Poor Scorp. He could only get a disappointing message from Draco after the hardship, even if his parents going abroad. Wait... I expect they will give him information about Prometheus later, hopefully they are travelling to the southern America.  Anyway, I was thrilled at the famous map which appeared from Al's delivery. I had expected it would be Harry to offer a help, but it's satisfying that James sent it. 


A great chapter, always.


Name: StarFeather (Signed) · Date: 08 Feb 2019 08:15 PM · For: Hot and Cold

As Scorp respected Lockett, Lockett also understood him as well. I like the relationship between the student and the teacher. She knew what was great in his characteristics and voiced it out as a kind of compliment in her way.

 Selena is getting an important role as the story goes, she let Rose recognize the truth about Scorp and Selena got closer to Jones. I predict new romance is happening...
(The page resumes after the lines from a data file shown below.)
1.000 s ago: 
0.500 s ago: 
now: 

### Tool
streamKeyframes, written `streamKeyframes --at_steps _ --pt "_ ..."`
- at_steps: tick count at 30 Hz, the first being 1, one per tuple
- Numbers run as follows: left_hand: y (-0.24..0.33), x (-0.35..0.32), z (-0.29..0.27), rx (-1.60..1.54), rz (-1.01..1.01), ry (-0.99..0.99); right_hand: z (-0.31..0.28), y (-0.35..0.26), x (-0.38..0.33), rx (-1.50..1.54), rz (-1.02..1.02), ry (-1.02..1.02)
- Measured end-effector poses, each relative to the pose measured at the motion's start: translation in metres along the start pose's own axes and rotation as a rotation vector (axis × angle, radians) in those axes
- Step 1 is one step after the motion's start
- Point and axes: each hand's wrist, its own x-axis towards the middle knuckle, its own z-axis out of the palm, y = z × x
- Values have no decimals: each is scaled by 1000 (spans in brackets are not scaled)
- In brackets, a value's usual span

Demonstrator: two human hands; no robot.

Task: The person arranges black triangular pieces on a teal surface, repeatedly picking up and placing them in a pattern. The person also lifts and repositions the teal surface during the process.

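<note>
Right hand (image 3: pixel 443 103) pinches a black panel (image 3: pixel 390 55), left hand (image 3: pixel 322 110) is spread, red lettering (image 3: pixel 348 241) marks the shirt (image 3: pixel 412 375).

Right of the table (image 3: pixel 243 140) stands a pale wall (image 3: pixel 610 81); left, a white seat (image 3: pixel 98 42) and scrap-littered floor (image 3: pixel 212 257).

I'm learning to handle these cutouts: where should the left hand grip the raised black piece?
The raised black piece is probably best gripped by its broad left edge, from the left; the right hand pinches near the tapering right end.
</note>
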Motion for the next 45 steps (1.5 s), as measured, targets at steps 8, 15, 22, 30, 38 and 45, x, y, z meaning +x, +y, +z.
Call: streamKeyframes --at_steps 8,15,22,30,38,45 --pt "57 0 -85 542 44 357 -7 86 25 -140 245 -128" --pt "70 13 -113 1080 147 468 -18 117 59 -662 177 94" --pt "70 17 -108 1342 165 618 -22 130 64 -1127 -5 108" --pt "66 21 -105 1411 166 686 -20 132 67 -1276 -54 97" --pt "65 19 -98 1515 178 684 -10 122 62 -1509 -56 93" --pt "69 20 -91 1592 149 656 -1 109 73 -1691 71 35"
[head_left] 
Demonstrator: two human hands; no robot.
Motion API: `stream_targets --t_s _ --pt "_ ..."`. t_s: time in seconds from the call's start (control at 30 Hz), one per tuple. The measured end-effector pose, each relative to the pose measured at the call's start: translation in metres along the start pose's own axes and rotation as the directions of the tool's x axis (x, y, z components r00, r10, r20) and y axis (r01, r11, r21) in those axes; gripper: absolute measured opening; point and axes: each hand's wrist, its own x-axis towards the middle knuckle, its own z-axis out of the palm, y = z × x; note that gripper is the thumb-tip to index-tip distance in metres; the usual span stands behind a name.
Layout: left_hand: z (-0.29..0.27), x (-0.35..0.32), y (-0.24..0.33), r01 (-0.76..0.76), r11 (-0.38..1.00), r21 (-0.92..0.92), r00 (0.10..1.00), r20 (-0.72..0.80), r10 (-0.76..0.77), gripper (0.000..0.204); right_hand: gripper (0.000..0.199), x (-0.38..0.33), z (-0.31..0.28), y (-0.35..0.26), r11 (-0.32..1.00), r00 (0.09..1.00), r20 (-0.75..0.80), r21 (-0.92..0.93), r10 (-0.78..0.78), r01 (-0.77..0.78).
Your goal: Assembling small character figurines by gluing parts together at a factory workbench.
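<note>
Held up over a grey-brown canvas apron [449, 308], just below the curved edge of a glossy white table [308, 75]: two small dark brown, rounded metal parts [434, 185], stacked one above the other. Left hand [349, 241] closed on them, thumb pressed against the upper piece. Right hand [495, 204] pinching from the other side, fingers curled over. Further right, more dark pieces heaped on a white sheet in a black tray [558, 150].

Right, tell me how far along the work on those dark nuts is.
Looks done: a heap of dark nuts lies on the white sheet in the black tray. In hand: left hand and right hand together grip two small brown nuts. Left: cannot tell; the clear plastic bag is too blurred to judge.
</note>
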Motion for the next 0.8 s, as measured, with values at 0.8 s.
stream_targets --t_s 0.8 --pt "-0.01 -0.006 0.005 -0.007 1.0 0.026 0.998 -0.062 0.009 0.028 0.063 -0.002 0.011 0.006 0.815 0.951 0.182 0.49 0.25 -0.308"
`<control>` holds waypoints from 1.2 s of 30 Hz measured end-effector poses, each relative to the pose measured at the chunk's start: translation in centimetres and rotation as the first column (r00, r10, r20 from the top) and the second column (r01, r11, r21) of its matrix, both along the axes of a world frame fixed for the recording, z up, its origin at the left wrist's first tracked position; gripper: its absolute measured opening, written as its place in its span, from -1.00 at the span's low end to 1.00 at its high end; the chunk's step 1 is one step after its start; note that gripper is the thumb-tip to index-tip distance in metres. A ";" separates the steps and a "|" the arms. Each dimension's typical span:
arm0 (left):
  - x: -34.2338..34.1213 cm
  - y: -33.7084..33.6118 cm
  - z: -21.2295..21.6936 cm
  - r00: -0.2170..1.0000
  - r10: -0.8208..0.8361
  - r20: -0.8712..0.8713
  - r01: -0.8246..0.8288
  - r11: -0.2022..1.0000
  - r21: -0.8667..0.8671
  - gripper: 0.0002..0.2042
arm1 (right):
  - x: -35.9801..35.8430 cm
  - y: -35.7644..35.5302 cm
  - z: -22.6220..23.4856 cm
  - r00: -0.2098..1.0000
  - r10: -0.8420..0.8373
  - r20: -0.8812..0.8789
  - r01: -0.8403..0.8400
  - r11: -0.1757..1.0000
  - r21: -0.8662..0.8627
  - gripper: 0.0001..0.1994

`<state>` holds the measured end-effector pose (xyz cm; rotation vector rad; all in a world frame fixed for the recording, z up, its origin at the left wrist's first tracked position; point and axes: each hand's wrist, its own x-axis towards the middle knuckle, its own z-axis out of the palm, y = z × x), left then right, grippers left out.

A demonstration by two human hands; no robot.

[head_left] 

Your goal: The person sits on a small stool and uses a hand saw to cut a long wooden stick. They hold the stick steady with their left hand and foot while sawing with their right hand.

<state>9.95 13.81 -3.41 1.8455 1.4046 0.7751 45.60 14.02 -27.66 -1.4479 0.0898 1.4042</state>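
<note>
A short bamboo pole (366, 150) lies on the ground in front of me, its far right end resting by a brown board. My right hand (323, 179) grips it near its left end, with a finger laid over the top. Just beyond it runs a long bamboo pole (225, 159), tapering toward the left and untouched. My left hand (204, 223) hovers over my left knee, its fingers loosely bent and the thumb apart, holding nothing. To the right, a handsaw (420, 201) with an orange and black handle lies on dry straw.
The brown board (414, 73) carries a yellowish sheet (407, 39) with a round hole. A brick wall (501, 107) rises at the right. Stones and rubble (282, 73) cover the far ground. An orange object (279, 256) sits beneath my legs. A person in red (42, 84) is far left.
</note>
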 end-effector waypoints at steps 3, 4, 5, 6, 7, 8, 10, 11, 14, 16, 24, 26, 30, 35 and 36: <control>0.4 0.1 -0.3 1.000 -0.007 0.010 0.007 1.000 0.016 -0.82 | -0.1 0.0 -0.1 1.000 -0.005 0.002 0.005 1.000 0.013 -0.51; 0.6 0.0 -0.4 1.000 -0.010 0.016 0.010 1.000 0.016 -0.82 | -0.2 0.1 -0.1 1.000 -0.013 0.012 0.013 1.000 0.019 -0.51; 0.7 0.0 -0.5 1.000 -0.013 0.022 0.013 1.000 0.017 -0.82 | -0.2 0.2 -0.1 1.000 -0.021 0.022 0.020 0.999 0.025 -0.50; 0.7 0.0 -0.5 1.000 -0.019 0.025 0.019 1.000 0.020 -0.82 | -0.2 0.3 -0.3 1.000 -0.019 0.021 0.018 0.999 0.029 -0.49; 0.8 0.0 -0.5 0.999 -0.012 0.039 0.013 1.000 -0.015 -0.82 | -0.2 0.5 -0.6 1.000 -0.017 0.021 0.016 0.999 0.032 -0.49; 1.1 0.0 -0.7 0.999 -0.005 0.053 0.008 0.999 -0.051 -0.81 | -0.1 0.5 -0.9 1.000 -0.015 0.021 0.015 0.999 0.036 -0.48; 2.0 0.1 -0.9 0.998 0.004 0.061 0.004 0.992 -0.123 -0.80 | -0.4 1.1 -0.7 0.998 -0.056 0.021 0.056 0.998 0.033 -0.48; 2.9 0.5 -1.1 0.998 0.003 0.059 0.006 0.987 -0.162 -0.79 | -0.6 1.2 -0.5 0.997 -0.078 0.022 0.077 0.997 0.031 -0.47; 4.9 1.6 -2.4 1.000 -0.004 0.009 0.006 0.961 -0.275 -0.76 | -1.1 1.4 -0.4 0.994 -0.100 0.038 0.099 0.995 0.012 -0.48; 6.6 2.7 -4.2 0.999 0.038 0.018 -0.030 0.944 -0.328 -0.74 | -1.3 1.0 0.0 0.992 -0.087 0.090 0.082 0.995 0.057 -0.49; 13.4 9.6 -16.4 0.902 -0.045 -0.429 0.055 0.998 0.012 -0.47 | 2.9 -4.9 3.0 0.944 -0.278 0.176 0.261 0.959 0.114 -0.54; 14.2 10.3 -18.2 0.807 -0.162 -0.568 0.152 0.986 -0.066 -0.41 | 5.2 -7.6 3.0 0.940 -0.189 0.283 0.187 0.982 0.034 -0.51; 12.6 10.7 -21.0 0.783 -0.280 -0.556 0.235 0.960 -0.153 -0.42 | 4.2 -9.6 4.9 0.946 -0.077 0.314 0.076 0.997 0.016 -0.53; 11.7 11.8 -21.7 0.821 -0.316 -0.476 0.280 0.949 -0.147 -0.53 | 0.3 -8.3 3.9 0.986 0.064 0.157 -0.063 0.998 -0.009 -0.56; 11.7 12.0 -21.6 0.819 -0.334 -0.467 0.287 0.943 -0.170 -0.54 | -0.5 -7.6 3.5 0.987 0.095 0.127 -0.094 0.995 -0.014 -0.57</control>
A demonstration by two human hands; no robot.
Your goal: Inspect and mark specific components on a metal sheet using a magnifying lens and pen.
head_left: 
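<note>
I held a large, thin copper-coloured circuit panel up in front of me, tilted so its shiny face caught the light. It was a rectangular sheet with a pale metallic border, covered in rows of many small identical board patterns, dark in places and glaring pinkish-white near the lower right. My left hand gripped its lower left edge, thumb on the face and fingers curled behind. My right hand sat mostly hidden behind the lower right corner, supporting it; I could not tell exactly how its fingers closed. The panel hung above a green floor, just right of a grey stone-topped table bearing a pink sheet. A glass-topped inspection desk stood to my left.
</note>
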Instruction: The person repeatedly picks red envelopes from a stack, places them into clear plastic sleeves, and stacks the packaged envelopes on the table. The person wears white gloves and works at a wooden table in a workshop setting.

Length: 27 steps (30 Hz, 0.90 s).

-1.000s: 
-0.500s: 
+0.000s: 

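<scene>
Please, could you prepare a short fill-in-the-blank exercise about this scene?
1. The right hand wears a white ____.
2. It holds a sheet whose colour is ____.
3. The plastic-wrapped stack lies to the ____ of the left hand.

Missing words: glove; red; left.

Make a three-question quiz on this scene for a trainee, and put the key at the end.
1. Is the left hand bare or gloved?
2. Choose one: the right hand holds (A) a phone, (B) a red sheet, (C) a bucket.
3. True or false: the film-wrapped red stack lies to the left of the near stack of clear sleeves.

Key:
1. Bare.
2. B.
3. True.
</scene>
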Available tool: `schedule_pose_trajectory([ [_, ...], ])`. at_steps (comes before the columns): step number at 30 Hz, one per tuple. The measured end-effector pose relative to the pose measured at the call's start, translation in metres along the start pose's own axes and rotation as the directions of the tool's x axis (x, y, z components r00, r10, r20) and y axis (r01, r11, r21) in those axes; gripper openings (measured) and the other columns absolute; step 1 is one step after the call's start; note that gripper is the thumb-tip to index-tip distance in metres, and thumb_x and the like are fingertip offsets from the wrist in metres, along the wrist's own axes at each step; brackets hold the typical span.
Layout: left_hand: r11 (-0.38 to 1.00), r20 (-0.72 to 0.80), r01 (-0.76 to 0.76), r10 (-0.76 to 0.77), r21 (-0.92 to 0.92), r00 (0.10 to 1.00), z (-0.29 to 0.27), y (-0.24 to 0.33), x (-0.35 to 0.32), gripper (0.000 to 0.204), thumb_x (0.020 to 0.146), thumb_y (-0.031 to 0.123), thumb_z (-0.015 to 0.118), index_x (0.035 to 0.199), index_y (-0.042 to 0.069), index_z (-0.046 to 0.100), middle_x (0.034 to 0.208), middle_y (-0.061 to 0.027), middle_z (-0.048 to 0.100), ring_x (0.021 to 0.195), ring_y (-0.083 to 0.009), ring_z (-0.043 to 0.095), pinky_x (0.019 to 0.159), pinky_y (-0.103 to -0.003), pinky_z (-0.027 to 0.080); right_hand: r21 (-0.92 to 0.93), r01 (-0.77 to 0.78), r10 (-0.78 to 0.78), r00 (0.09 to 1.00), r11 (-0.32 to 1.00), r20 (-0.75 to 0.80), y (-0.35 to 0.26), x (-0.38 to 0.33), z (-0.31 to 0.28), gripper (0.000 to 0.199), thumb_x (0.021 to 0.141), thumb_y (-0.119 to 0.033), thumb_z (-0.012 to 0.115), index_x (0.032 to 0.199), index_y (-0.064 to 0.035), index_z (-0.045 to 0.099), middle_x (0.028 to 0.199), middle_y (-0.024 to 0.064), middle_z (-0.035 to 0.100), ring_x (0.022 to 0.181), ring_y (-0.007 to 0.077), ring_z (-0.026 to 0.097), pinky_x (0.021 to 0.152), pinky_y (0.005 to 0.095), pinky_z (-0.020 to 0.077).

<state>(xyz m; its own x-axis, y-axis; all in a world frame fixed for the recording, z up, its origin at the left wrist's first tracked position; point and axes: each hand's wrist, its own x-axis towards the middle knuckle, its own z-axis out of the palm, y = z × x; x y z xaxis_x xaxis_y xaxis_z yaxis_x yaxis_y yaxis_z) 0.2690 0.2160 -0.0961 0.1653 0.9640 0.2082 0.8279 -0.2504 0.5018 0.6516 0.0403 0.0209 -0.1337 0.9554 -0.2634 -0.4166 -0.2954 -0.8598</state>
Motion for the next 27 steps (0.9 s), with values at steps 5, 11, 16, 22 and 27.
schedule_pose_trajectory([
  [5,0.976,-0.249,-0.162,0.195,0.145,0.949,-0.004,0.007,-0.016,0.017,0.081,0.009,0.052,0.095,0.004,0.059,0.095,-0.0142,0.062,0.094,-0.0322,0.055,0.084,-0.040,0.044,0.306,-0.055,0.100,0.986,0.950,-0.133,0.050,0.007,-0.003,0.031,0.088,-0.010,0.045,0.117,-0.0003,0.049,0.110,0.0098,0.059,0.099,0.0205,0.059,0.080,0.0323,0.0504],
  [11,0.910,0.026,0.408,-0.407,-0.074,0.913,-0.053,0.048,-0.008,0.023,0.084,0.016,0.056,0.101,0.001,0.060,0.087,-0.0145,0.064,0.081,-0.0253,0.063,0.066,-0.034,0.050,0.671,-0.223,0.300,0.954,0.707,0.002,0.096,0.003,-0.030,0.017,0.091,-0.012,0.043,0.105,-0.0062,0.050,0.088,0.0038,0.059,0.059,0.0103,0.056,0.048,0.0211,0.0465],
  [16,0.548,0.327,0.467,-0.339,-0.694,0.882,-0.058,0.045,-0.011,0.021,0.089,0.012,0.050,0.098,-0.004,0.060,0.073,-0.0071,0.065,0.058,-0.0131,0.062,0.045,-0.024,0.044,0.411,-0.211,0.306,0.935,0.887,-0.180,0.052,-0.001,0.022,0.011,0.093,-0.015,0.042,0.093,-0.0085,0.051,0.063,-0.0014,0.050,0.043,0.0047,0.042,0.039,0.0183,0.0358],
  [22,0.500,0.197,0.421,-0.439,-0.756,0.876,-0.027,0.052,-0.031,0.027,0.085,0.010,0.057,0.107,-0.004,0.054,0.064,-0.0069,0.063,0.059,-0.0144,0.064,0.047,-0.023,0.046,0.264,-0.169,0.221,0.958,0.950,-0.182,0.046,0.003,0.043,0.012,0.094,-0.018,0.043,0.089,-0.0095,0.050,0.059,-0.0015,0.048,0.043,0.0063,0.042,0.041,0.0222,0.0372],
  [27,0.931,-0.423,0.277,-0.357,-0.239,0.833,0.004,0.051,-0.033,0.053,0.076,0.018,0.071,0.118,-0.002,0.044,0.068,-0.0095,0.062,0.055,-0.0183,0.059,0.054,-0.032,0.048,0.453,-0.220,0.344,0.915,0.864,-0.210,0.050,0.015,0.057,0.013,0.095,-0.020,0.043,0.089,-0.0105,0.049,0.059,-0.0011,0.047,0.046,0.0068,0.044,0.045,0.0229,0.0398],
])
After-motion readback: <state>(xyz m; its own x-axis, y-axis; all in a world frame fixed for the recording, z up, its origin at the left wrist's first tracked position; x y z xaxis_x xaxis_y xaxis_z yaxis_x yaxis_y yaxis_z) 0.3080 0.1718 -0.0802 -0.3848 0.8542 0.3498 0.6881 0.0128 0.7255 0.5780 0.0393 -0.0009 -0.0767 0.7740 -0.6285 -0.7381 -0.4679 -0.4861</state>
Finally, Scorp found he could be useful for everyone. Nine children, the answer of the riddle, I almost could guess, but an axe... ?

The name of the winner of 2009 Duelling Club Champion is named after one of Greek Gods. The background story of the god is dreadful to imagine. So many chapters to go. I expect the golden trio will enter later or soon to solve the case?

Name: StarFeather (Signed) · Date: 08 Feb 2019 04:58 AM · For: Burning Question

Just very impressed by the last dialogues between Rose and Albus. I wonder the sixteenagers in real life could exchange such an intelligent conversation like them. I mean I like how you ended this chapter with lots of emotions, caring each other. So beautiful.


Back to the first half of this story. Much progress from Scorp's memory. I am so excited the mystery was partially revealed. As the title says, I have burning questions right now. Why were they afraid of Harry Potter's son and his relatives? Are the culprits completely on the bad side or just reckless warlocks who were obsessed with the experiment using ancient magic?

What is fascinating in your story is that, I repeat again, the protagonist is not a perfect hero. Scorp often does stupid things from Rose's aspect, however, he did try his best, which we feel for him. A great chapter, always.


Name: StarFeather (Signed) · Date: 08 Feb 2019 03:34 AM · For: Firefight

This chapter is really good with action scenes and thrill.

It's good that the protagonist is not a super hero. Scorp tried to exceed the Redcaps, but he failed, which we can enjoy reading. 

 I like how you described Albus, who was not a perfect hero, too. But he knew when to give up and retreat, and you wrote his green eyes to show his determination effectively, I am very impressed.

However Scorp didn't give up, though it was reckless, he tried his best and ended in self-hit, embarrassing state, as a result Rose came to help him. That's a nice plot, always.

Name: StarFeather (Signed) · Date: 22 Jan 2019 03:52 PM · For: False Dawn

 Confined into the quarantine zone, Scorp tried to live or survive those dull normalcy, or serving as a tea boy for Rose and others who manipulate things under control. I came to enjoy this survival game you created.

 Still, there is small angst. The head of Hogwarts kitchen house-elves had had grudge against Scorp since Lucius and Draco treated them badly.


 The legged crates Hermione activated with her magic sounds very J.K.Rowling-ish idea. I like it.  I wonder reading Albus Potter's effort to scrutinize school's ward, he may be able to conjure his silvery Patronus sooner like his father.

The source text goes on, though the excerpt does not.